It seems that every week there is another major economic authority warning of the risk that investing in fossil fuels entails.  This time it is from the largest investor in the world, BlackRock, Inc.  Their outlook is not based on if the science of climate change is correct or not.  Rather, it’s based on the fact that governments worldwide are moving to curb the burning of fossil fuels and the risk that this presents to investors. They label this “regulatory risk.”  

One view that they present that I believe may be erroneous is this:  

“BlackRock’s paper did not urge divestment from fossil fuels or argue that an imminent “carbon bubble” will pop. Instead, it said the decarbonization process will be gradual.”

While the decarbonization process MAY be gradual, I would not rule out that there will be a tipping point when the value of fossil fuel assets will decline precipitously.  So, why wait to divest?  Looking at what’s happened to the price of oil, natural gas and coal recently and the stock prices of the companies that produce them and their suppliers, one has to wonder if the air is already coming out of their values permanently and the best time to divest may have already passed…

World’s largest investor warns on climate’s ‘regulatory risk’

Saqib Rahim, E&E reporter
Published: Wednesday, November 4, 2015

Investors should take climate change seriously, even if they don’t believe in it, according to Wall Street giant BlackRock Inc.

BlackRock, which oversees $4 trillion and is the world’s largest stock investor, is advising clients that climate policy is moving ahead, posing a “regulatory risk” to carbon-heavy investments.

“Even if you are sceptical of global warming and its causes, we think it is prudent to appreciate the regulatory momentum behind it,” said a white paper released today by the BlackRock Investment Institute. “Governments are moving to curb and eventually reduce greenhouse gas emissions.”

That should open new opportunities to make money on a low-carbon transition, the paper said. But it also raises the risk that some investments could collapse in value.

“It can be costly to underestimate environmental risks. Just ask BP’s equity and debt holders,” the paper said.

The BlackRock paper is evidence that some of Wall Street’s largest players are factoring climate into their thinking, or are at least considering whether they should.

For years, the issues of “stranded assets,” fossil divestment and environmental risk were the province of the small community of green-minded investors. But the run-up to the Paris climate talks (COP 21) in the next few weeks, as well as policy announcements in the United States and China, may have seized the market’s attention in a way nothing else has.

“Clearly, COP 21 and the momentum behind it is a very strong process,” Ewen Cameron Watt, BII’s chief investment strategist, told EnergyWire. “It’s different from Kyoto or Copenhagen in that there’s so many more people involved with it this time.

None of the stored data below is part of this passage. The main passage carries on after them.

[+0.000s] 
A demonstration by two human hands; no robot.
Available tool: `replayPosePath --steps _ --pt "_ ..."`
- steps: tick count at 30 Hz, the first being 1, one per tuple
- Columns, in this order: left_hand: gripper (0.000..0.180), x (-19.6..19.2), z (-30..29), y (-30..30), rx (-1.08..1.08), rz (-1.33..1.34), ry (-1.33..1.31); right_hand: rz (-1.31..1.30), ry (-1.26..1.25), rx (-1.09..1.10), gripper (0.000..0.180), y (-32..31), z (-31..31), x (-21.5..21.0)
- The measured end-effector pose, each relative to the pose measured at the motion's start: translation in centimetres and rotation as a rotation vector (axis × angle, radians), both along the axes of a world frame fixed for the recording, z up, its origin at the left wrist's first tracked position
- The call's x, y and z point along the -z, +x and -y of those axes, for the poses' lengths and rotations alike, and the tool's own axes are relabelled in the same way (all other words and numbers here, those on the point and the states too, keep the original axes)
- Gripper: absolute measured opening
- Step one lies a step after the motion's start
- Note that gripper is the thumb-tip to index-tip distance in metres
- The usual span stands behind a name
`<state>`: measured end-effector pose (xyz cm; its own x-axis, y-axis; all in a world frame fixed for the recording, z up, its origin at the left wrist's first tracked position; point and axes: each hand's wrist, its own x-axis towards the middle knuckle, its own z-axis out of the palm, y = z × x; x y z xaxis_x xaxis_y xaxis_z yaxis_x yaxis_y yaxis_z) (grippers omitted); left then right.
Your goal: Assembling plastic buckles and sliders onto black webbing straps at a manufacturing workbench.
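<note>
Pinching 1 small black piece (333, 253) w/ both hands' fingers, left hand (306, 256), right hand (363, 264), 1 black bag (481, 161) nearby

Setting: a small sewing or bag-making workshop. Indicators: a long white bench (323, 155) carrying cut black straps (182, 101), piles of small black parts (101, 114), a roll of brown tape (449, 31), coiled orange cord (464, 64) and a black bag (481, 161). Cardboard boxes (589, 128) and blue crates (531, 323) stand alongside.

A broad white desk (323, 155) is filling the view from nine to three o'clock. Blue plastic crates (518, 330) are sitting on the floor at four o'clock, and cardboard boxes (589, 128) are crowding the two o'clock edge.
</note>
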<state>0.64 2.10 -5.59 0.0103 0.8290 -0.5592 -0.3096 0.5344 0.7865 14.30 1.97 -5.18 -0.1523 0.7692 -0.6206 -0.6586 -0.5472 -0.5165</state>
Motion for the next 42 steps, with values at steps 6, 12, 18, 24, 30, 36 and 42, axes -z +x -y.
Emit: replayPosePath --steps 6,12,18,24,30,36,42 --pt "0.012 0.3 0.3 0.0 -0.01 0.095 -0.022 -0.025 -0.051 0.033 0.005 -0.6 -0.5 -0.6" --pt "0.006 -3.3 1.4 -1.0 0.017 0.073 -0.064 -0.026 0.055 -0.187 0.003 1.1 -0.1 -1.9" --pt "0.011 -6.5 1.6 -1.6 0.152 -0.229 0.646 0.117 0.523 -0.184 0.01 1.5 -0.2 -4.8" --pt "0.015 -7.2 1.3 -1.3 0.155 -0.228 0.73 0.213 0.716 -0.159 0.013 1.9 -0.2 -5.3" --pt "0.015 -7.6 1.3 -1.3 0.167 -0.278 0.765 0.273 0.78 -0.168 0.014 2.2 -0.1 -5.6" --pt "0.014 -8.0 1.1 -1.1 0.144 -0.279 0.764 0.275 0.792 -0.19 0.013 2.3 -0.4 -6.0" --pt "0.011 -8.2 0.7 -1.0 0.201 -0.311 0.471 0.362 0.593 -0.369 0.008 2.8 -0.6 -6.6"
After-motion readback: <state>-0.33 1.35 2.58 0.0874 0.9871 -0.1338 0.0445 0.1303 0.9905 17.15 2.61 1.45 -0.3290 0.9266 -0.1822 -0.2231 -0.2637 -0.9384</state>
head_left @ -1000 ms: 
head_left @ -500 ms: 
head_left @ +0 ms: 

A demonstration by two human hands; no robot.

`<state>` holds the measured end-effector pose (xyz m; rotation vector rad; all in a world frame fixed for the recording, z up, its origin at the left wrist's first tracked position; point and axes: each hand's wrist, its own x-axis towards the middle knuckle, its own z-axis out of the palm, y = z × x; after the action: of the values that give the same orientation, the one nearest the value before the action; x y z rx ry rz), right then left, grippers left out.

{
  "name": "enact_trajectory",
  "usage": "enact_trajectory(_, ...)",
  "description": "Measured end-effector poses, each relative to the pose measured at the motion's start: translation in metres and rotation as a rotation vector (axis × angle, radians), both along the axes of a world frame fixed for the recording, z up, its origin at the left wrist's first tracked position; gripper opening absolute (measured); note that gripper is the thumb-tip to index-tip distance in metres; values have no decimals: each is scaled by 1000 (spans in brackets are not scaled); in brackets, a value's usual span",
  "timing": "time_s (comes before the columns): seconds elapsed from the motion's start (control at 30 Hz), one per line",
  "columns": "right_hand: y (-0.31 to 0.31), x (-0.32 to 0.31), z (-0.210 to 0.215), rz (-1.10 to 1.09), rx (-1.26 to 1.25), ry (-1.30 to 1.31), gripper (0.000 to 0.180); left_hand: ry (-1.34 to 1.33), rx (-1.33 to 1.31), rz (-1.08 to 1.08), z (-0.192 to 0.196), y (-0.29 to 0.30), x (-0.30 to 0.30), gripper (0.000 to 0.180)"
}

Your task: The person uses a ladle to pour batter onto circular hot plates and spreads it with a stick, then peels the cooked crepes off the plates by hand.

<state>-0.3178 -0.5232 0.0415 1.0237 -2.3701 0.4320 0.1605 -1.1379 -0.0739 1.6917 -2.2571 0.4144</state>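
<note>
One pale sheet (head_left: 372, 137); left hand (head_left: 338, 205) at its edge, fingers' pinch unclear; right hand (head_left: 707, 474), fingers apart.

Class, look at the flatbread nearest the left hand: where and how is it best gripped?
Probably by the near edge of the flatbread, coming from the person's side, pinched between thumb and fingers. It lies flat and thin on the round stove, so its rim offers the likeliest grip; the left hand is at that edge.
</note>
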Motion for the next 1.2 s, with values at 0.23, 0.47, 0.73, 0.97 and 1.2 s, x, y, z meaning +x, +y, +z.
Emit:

It’s a more meaningful process.”

Watt also cited the falling costs of wind and solar, which make it more credible that companies can shift from fossil fuels, he said.

‘Avoiding the losers’ in oil and gas
BlackRock’s paper did not urge divestment from fossil fuels or argue that an imminent “carbon bubble” will pop. Instead, it said the decarbonization process will be gradual.
“Oil and gas companies with low-cost reserves should do fine as a result, we think,” it said. “We are, however, cautious on companies with high-cost reserves.”
BlackRock also cited Warren Buffett’s famous quip about “shorting horses.” The auto industry once had thousands of companies, Buffett observed. An investor would have struggled to pick the firms likely to survive.
But it would have been easy to see who was losing in the auto revolution and to bet against them: to “short horses.”

“Avoiding the losers within those sectors makes much more sense than trying to pick every technology winner,” Watt said.

Not all fossil companies are necessarily losers, he said.
“You could equally invest in some of the worst of the businesses as they currently are, because they’re the ones with the greatest ability to change,” he said. “A sinner saved is proportionately better than a virtuous man.”
Of course, in the brainy world of finance, there’s always a counterintuitive angle.
Couldn’t an investor call policymakers’ bluff, betting that carbon policies will fall apart in Paris and beyond? In this view, coal, oil sands and deepwater investments are currently a steal.
Ewen said it’s a “perfectly respectable” investing approach.
“We think Paris is a step along the road rather than a final destination,” he said. “That does not mean to say there couldn’t be a turnaround in market sentiment about it.”

This summer, BlackRock cut its holdings in U.S. coal firms (EnergyWire, July 17).